## RECORDED DATA

- Opening Delimiter -

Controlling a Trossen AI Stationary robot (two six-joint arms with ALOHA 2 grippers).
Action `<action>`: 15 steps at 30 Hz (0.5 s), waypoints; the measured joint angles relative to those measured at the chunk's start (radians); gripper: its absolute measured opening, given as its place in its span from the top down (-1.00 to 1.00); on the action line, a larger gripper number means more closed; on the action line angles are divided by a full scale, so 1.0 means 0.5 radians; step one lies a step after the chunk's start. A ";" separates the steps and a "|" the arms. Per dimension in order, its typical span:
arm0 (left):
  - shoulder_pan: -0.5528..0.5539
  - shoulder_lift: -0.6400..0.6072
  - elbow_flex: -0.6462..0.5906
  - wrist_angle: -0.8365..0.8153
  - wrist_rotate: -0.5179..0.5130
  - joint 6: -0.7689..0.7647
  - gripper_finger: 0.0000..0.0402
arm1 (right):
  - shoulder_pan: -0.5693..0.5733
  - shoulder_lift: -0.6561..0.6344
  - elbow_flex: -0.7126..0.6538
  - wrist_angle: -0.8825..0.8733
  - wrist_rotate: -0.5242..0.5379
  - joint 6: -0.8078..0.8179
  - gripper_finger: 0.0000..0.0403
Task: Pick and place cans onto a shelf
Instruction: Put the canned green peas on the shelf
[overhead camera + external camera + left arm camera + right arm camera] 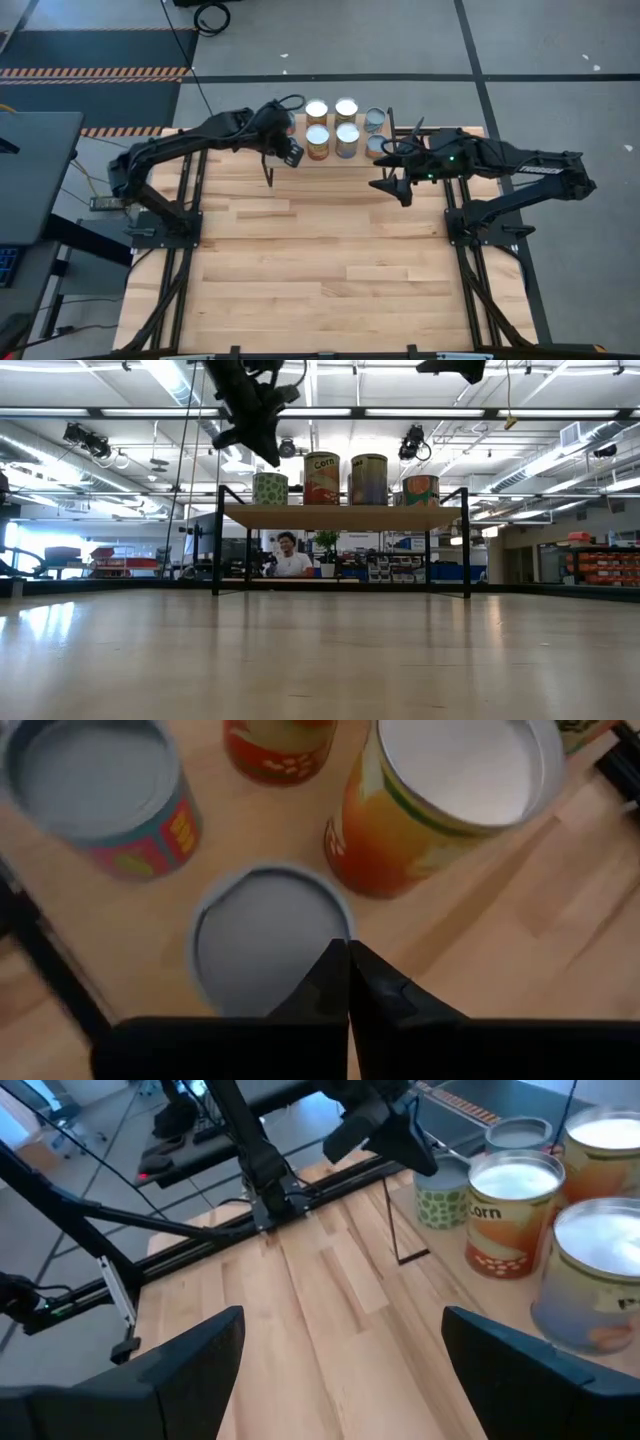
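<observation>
1. The cans [346, 128] are small tins with silver or white tops and orange, green or blue-grey labels; all visible ones stand upright on the shelf [340, 516] at the table's [330, 270] far edge.
2. The high view shows six tops; the left gripper [290, 150] hides that end of the shelf, where the low view shows a green can [270, 488].
3. Left jaws are pressed together, empty, above the shelf.
4. The right gripper [392, 185] hovers over the table, jaws spread.
</observation>
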 joint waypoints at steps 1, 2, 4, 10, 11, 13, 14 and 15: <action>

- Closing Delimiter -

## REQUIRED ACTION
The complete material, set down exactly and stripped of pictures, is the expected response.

## ANSWER TO THE PROBLEM
Controlling a Trossen AI Stationary robot (two six-joint arms with ALOHA 2 grippers).
Action `<action>`: 15 steps at 30 Hz (0.5 s), waypoints; the measured joint angles relative to those measured at the chunk's start (radians); gripper: its absolute measured opening, given as its place in its span from the top down (-1.00 to 1.00); on the action line, a larger gripper number means more closed; on the action line angles are divided by a full scale, so 1.0 means 0.5 radians; step one lies a step after the chunk's start. A ";" separates the steps and a "|" the arms. Per dimension in order, its typical span:
arm0 (left):
  - shoulder_pan: -0.5528..0.5539
  - shoulder_lift: -0.6400..0.6072
  - elbow_flex: -0.6462..0.5906
  - wrist_angle: -0.8365..0.8153
  - wrist_rotate: -0.5179..0.5130
  - joint 6: -0.7689..0.7647
  - gripper_finger: 0.0000..0.0402
arm1 (right):
  - shoulder_pan: -0.5693..0.5733
  - shoulder_lift: -0.6561..0.6344
  - elbow_flex: -0.7126..0.6538
  - wrist_angle: -0.8825..0.8733
  - wrist_rotate: -0.5242..0.5379
  - joint 6: -0.8078..0.8179
  - gripper_finger: 0.0000..0.0403
Task: Pick and place cans onto a shelf
Instruction: Put the canned green peas on the shelf
[overhead camera + external camera + left arm camera + right arm camera] 
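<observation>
1. The cans [346, 128] are small tins with silver or white tops and orange, green or blue-grey labels; all visible ones stand upright on the shelf [340, 516] at the table's [330, 270] far edge.
2. The high view shows six tops; the left gripper [290, 150] hides that end of the shelf, where the low view shows a green can [270, 488].
3. Left jaws are pressed together, empty, above the shelf.
4. The right gripper [392, 185] hovers over the table, jaws spread.
</observation>
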 joint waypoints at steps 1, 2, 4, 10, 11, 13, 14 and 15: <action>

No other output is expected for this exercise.